Task directions ->
Give back every line of the data exactly. Pictures are not part of the copy.

Data extract ->
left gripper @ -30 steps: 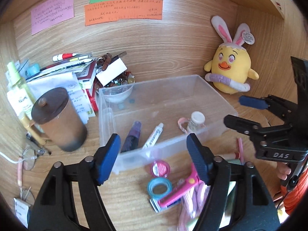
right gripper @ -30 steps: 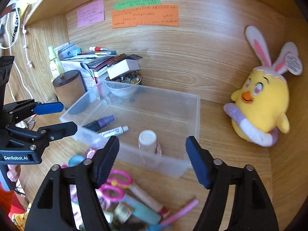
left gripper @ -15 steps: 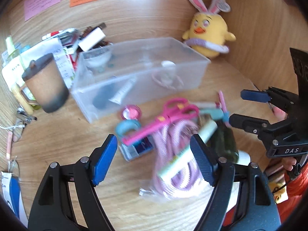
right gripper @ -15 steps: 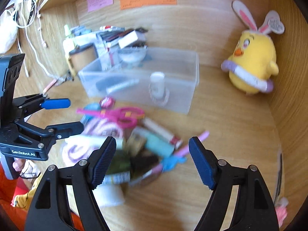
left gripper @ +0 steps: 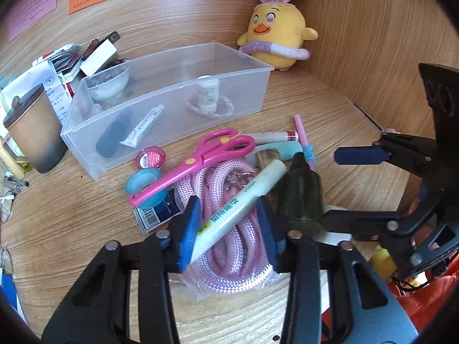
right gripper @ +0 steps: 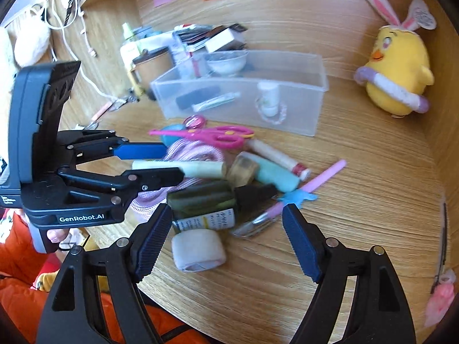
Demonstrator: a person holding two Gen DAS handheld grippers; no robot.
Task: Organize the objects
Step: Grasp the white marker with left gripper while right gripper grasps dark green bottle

Output of the task ->
left gripper @ -30 steps: 
right gripper @ -30 steps: 
left gripper @ -15 steps: 
right gripper @ -15 steps: 
left gripper @ +0 steps: 
right gripper @ +0 steps: 
Demonstrator: a person holding two Gen DAS handheld grippers; no robot.
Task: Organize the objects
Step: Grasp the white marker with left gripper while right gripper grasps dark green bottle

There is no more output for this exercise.